» WHAT YOU HAVE TO DO
Report each line of the entries that contains the word "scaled", copied in full.

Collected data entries
▬▬▬

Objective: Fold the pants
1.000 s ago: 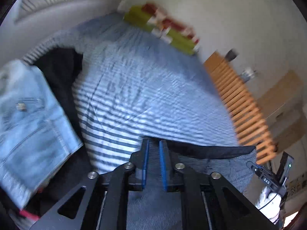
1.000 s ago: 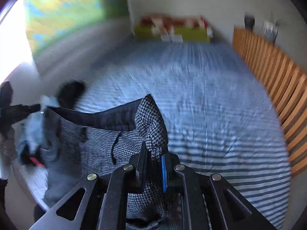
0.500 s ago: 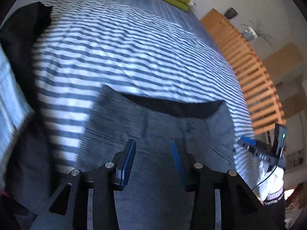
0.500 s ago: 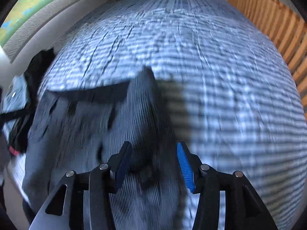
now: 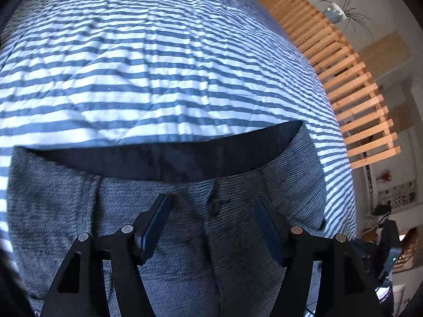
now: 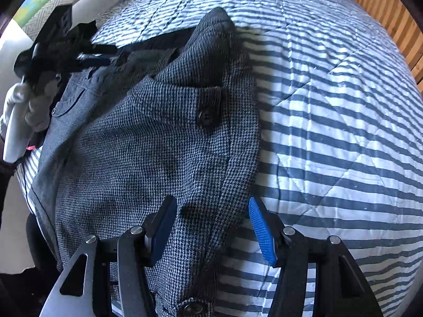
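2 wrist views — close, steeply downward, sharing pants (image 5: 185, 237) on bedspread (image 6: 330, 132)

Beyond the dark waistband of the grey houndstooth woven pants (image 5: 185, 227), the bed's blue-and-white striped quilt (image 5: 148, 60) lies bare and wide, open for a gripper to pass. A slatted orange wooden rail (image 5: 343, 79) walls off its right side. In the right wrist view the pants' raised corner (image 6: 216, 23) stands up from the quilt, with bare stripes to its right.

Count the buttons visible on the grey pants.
2 in the right wrist view: one button on the tab below the waistband, another button at the bottom edge between the claw arms. Folds may hide others.
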Tool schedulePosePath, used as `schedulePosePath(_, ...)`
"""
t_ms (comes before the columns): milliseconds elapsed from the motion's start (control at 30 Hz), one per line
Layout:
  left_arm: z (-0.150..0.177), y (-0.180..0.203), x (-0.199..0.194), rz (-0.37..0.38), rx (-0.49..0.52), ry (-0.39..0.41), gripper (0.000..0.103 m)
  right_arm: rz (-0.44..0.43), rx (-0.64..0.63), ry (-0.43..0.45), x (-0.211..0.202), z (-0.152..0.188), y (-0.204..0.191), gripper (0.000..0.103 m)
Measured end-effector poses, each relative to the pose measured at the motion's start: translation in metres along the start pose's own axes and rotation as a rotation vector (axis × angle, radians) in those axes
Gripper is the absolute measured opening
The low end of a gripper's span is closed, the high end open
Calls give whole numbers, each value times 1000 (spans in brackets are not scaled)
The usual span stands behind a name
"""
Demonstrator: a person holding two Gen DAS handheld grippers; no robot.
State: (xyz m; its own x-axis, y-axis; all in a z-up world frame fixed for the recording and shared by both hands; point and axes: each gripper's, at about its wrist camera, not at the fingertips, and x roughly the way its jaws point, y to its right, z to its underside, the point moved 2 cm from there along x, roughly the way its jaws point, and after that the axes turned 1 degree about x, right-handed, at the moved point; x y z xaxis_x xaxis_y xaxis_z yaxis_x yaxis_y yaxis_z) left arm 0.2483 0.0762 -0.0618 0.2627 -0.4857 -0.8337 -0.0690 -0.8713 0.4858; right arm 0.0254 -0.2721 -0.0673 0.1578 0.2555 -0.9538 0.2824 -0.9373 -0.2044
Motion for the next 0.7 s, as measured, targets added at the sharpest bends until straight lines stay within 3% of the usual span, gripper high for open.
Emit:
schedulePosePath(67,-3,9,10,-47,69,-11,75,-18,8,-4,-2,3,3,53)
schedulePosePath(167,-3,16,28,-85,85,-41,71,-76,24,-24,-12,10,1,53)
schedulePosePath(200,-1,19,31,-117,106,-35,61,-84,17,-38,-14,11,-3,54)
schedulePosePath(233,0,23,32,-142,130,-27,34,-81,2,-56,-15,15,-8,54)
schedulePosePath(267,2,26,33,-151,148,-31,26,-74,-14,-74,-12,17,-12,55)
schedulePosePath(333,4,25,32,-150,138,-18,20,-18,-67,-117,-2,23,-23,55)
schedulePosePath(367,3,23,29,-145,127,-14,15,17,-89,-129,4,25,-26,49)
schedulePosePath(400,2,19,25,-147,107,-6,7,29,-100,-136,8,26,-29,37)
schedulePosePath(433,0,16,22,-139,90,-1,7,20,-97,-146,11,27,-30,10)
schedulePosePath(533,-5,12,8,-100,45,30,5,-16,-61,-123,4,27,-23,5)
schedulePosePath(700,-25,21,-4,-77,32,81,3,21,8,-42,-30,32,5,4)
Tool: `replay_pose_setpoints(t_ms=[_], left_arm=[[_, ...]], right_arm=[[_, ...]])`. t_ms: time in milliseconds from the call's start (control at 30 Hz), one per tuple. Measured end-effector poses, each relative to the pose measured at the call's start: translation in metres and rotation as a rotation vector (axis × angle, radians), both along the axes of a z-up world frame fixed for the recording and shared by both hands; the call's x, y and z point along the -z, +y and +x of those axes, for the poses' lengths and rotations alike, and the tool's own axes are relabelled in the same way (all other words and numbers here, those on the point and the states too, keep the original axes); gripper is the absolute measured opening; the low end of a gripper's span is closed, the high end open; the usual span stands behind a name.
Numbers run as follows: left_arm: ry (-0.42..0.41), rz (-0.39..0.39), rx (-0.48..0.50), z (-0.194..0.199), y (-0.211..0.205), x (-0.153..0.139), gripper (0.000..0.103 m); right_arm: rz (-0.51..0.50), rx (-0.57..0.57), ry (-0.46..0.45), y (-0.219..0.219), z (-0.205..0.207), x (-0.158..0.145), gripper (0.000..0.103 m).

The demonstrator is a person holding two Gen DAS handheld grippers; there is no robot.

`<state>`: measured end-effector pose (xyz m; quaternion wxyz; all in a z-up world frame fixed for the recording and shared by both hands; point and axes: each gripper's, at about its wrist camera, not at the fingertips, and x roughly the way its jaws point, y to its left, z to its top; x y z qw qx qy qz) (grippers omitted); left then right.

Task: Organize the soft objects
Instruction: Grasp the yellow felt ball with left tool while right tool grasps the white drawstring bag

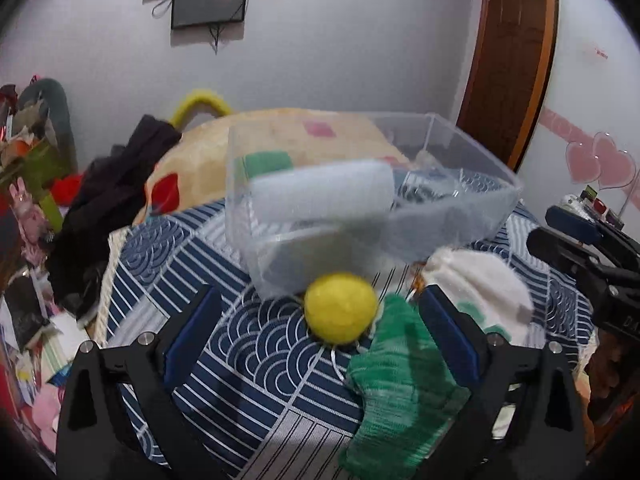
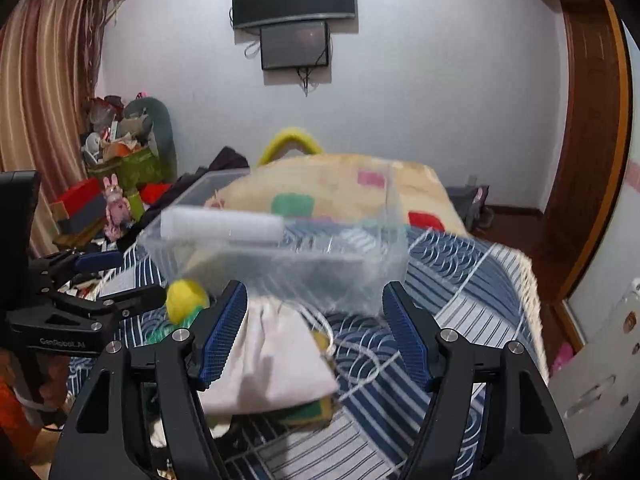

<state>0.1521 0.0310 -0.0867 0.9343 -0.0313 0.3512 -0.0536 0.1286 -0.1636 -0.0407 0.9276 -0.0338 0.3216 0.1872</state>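
A clear plastic box (image 1: 440,220) stands on the blue patterned bedcover (image 1: 248,344), with a white roll (image 1: 320,196) inside it. In front of the box lies a yellow ball (image 1: 340,308), just ahead of my left gripper (image 1: 320,324), whose jaws stand wide open. A green knitted cloth (image 1: 400,380) rests against its right finger. A white fluffy piece (image 1: 480,280) lies to the right. My right gripper (image 2: 316,332) is open over a white cloth (image 2: 272,360), which touches only its left finger. The yellow ball (image 2: 184,300) and box (image 2: 320,272) also show in the right wrist view.
A beige quilt with coloured patches (image 1: 200,148) and dark clothing (image 1: 112,200) lie behind the box. Cluttered toys and boxes (image 2: 120,168) fill the far left. The bed's fringed edge (image 2: 528,292) drops off at the right. A wooden door (image 1: 512,60) stands beyond.
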Motion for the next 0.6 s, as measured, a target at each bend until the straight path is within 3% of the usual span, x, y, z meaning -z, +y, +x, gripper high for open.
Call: replay_pose_setpoints(t_ms=[100,367,467,600], left_arm=[[0.023,-0.002,-0.005,0.006,-0.003,0.010,0.091],[0.047,-0.026,-0.019,0.023,-0.008,0.022,0.087],[0.062,-0.038,-0.010,0.029,-0.011,0.026,0.076],[0.089,-0.054,0.027,0.032,-0.015,0.034,0.052]], right_arm=[[-0.001,-0.010,0.043,0.004,0.000,0.012,0.067],[-0.012,-0.061,0.103,0.025,0.007,0.029,0.067],[-0.016,-0.069,0.131,0.028,0.008,0.035,0.067],[-0.012,-0.070,0.162,0.026,0.010,0.042,0.058]])
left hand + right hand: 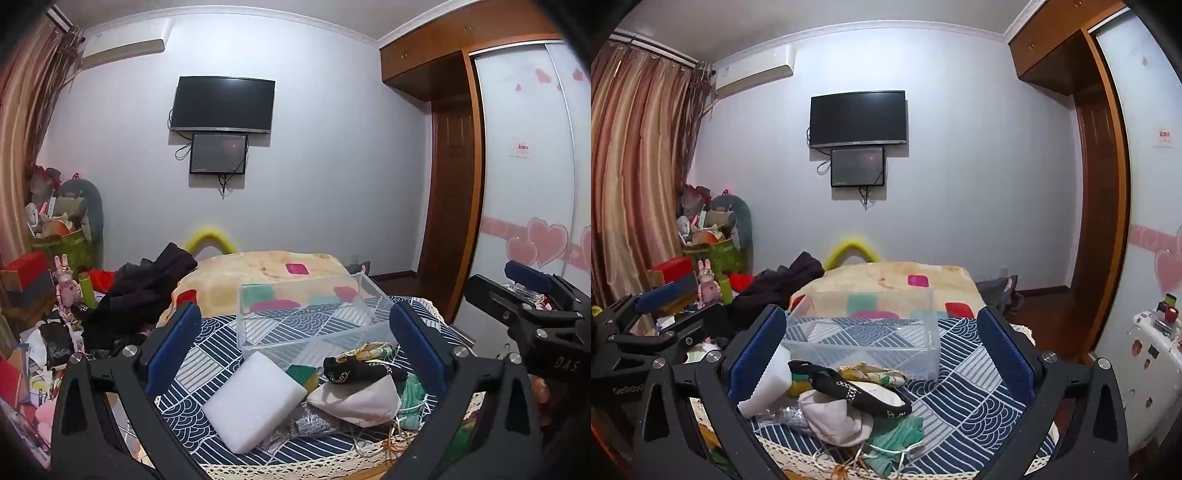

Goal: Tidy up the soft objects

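Observation:
A pile of soft things lies on a blue-and-white patterned cloth: a white sponge block, a black sock, a cream pouch, green cloth and a yellow-green sponge. A clear plastic box stands empty just behind them. My left gripper is open and empty above the pile. My right gripper is open and empty, with the sock, pouch and box between its fingers. The right gripper also shows at the right edge of the left wrist view.
A folded patchwork blanket lies behind the box, with dark clothes to its left. Cluttered boxes and toys fill the left corner. A white cabinet stands at the right, by a wardrobe.

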Demonstrator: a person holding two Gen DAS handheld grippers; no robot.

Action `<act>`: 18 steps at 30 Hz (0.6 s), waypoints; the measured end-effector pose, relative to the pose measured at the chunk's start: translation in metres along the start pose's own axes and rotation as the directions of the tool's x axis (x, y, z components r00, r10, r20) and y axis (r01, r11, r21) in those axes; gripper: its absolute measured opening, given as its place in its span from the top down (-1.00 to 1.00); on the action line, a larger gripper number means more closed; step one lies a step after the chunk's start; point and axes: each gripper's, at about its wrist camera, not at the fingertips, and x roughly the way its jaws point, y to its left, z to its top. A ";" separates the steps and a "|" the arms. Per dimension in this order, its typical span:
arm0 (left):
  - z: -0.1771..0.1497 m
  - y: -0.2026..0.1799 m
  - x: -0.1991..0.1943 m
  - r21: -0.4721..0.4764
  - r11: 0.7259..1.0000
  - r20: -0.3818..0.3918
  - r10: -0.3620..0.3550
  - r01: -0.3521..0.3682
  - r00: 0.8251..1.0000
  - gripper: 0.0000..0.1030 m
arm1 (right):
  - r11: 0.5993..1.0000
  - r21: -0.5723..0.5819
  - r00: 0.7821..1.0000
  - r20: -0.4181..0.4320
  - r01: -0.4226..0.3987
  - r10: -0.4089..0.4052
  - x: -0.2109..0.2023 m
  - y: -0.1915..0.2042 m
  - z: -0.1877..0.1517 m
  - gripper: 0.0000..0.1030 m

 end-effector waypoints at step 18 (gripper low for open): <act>0.001 -0.003 -0.001 0.000 1.000 0.002 -0.003 0.003 1.000 -1.00 | 1.000 0.001 1.000 0.012 -0.002 0.002 -0.004 0.002 0.003 -1.00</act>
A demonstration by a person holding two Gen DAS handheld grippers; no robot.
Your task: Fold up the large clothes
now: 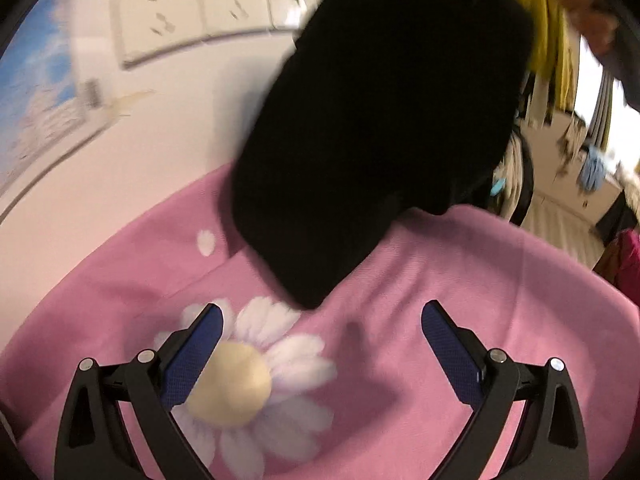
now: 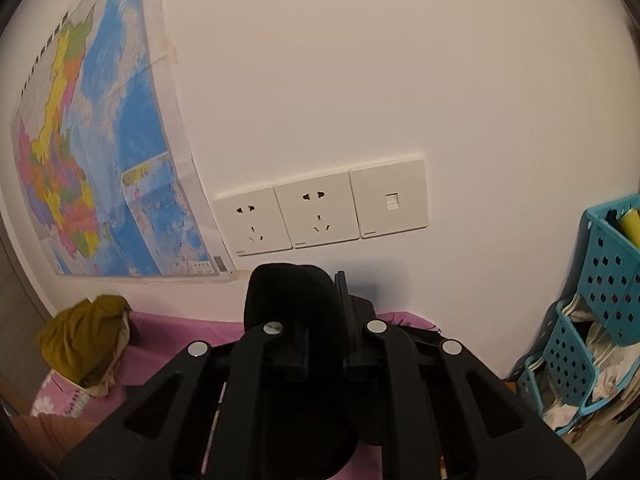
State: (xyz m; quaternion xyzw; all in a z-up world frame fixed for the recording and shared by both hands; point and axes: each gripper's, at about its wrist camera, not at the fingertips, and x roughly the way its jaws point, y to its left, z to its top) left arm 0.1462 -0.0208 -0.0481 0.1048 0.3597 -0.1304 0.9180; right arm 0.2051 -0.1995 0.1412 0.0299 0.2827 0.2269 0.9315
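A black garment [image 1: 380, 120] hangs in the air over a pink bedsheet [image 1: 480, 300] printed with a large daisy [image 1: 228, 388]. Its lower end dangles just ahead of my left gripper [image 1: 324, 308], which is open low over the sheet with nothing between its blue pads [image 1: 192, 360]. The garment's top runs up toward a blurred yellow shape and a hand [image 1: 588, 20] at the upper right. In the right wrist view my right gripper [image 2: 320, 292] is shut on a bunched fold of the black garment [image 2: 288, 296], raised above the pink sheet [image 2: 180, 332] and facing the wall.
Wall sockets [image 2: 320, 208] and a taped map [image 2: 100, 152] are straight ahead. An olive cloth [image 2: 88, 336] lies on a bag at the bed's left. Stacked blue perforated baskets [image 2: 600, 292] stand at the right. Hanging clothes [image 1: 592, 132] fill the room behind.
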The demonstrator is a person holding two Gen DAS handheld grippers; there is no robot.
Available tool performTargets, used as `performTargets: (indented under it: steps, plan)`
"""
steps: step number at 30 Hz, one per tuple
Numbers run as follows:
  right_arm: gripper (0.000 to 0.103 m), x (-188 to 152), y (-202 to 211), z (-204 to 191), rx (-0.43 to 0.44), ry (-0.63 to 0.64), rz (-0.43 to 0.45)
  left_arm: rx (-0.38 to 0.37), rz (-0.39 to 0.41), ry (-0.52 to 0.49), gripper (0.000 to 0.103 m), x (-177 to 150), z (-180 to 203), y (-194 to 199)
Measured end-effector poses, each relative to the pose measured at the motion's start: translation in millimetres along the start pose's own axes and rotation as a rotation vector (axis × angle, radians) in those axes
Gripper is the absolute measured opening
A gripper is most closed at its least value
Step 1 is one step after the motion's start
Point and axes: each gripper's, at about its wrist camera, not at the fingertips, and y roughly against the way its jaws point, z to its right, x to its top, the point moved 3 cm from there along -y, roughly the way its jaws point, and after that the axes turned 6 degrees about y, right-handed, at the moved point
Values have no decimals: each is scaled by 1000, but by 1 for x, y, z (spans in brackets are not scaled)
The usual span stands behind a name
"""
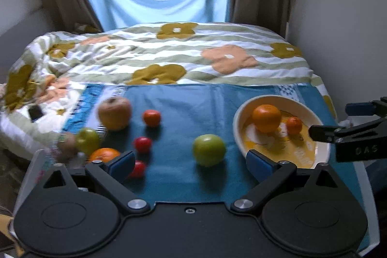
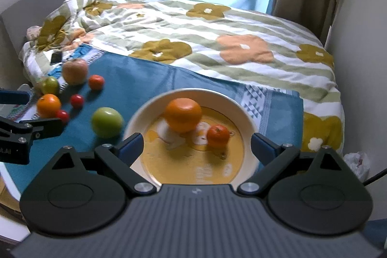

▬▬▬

» EXERCISE OUTPUT
Calls give whole numbers, each value times 1000 (spans in brackets are not scaled)
Values have no decimals: each is scaled by 1000, but by 1 for x, y, z (spans in brackets are not scaled)

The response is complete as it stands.